> **DATA SHOWN**
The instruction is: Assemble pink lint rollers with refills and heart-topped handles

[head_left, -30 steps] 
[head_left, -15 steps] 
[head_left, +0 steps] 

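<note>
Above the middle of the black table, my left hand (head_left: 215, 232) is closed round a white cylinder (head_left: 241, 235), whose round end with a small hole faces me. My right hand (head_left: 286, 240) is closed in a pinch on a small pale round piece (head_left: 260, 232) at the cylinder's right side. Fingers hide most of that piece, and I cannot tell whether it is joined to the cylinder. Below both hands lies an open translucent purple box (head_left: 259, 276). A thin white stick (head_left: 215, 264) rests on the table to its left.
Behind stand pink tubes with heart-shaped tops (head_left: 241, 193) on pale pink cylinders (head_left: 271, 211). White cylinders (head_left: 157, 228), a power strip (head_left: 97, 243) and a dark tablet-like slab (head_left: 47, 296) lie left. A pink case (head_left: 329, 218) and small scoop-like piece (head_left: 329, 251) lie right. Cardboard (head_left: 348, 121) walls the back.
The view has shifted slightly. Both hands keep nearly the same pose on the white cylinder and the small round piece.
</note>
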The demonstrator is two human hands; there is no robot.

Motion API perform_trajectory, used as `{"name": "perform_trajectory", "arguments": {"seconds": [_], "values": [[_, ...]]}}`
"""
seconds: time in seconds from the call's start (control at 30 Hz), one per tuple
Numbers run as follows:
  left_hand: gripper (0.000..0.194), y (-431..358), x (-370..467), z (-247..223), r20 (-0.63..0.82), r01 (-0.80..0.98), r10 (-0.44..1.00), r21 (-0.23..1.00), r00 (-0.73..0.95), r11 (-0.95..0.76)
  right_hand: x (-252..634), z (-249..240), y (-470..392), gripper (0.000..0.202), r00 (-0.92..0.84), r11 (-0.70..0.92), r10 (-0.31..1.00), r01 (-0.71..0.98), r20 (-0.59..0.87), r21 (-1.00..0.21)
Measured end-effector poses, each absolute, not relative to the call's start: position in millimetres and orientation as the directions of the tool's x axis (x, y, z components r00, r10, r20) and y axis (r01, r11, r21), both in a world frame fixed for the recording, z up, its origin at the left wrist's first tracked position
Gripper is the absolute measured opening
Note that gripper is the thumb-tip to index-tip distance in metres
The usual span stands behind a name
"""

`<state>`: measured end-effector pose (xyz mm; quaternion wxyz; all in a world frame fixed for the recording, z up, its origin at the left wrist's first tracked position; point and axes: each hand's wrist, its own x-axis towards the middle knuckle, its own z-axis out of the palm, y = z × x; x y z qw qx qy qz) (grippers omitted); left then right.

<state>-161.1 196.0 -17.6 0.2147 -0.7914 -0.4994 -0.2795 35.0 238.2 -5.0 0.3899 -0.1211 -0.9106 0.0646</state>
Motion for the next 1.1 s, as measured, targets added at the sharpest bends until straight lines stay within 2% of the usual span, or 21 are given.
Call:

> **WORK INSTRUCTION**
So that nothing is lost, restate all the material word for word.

> **TASK RESPONSE**
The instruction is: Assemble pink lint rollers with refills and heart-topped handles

[head_left, -30 steps] 
[head_left, -15 steps] 
[head_left, +0 steps] 

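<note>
Above the middle of the black table, my left hand (head_left: 215, 232) is closed round a white cylinder (head_left: 241, 235), whose round end with a small hole faces me. My right hand (head_left: 286, 240) is closed in a pinch on a small pale round piece (head_left: 260, 232) at the cylinder's right side. Fingers hide most of that piece, and I cannot tell whether it is joined to the cylinder. Below both hands lies an open translucent purple box (head_left: 259, 276). A thin white stick (head_left: 215, 264) rests on the table to its left.
Behind stand pink tubes with heart-shaped tops (head_left: 241, 193) on pale pink cylinders (head_left: 271, 211). White cylinders (head_left: 157, 228), a power strip (head_left: 97, 243) and a dark tablet-like slab (head_left: 47, 296) lie left. A pink case (head_left: 329, 218) and small scoop-like piece (head_left: 329, 251) lie right. Cardboard (head_left: 348, 121) walls the back.
The view has shifted slightly. Both hands keep nearly the same pose on the white cylinder and the small round piece.
</note>
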The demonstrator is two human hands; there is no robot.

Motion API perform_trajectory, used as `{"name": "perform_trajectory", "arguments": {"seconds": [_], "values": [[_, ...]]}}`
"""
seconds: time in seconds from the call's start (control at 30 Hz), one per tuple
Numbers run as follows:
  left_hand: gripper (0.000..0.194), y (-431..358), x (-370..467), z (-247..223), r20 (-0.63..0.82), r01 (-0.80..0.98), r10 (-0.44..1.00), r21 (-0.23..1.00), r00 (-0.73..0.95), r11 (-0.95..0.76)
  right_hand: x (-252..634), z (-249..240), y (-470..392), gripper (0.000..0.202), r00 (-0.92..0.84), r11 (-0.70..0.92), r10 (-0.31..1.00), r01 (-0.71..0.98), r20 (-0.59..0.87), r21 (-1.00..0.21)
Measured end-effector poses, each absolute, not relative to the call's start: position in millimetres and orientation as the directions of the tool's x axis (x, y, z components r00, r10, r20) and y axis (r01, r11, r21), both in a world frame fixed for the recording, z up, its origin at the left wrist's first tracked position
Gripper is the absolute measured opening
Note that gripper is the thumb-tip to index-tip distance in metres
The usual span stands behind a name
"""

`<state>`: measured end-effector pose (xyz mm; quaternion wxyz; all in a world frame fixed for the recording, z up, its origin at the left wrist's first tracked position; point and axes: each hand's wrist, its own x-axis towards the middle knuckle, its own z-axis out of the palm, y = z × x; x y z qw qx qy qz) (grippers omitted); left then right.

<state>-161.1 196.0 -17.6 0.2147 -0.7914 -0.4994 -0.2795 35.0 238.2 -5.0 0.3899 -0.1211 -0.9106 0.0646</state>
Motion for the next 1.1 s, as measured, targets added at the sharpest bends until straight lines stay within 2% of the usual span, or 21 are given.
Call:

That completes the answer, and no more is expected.